_WHAT IS EXPECTED_
Every line of the data that includes "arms" should be copied out.

START RAW DATA

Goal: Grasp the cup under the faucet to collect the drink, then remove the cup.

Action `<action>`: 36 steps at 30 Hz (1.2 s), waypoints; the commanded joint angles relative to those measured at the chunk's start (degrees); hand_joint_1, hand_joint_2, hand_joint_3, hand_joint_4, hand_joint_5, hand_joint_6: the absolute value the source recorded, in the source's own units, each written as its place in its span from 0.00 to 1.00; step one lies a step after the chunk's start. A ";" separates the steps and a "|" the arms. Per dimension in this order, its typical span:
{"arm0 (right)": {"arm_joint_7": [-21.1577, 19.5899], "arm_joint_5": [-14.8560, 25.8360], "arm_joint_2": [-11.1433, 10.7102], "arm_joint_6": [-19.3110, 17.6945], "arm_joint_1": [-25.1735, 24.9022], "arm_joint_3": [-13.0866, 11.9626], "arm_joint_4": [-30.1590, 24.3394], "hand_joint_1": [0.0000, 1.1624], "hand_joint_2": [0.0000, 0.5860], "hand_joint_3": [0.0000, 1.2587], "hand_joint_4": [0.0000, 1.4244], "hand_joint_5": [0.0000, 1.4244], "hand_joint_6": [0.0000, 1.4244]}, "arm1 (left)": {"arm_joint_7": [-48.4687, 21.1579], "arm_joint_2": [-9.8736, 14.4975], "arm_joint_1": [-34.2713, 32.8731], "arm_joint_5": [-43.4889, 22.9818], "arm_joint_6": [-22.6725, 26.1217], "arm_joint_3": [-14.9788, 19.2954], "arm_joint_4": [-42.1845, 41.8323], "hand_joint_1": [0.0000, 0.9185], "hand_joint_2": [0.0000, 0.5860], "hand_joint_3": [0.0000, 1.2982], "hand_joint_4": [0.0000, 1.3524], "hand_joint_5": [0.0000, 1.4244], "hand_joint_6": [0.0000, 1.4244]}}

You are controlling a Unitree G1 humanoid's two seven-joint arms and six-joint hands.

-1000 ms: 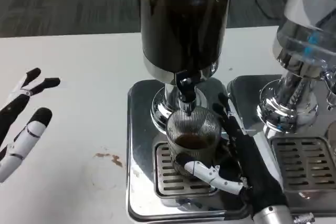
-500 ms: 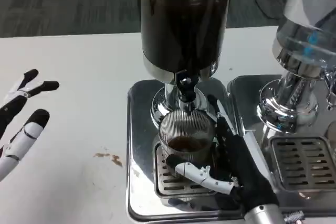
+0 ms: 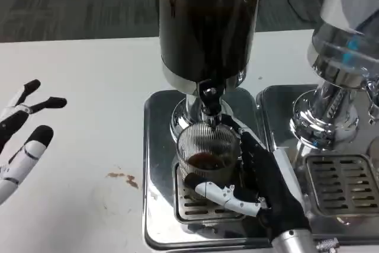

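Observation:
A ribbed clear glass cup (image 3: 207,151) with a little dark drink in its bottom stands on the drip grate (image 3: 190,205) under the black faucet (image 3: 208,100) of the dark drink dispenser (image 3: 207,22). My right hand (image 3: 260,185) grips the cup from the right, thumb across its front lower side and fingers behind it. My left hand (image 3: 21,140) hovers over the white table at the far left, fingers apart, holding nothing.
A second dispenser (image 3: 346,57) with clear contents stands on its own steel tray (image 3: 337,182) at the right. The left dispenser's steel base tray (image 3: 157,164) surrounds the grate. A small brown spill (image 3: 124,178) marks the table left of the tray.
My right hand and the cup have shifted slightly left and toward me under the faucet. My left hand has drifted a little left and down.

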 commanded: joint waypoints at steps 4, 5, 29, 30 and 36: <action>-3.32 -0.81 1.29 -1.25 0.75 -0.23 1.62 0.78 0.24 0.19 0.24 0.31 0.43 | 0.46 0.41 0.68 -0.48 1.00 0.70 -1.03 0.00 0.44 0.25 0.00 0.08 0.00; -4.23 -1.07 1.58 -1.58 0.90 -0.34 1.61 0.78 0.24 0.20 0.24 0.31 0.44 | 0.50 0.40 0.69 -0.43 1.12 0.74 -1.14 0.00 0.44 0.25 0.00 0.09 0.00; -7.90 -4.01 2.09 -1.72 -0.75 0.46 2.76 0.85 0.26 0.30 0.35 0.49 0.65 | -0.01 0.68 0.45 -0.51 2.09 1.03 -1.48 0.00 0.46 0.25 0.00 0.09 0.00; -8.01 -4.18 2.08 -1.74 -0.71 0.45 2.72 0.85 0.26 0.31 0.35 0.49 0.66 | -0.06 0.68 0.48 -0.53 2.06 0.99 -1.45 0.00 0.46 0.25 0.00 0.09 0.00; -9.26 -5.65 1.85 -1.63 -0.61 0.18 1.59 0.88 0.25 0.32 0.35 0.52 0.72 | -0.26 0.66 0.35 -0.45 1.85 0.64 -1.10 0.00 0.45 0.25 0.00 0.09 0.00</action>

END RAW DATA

_SOLUTION FOR THIS PROBLEM_
Action `<action>`: 36 steps at 30 Hz (1.2 s), waypoints; the commanded joint angles relative to those measured at the chunk's start (degrees); hand_joint_1, hand_joint_2, hand_joint_3, hand_joint_4, hand_joint_5, hand_joint_6: the absolute value the source recorded, in the source's own units, each written as its place in its span from 0.00 to 1.00; step one lies a step after the chunk's start. A ";" separates the steps and a "|" the arms. Per dimension in this order, its typical span:
You are controlling a Unitree G1 humanoid's two seven-joint arms and six-joint hands.

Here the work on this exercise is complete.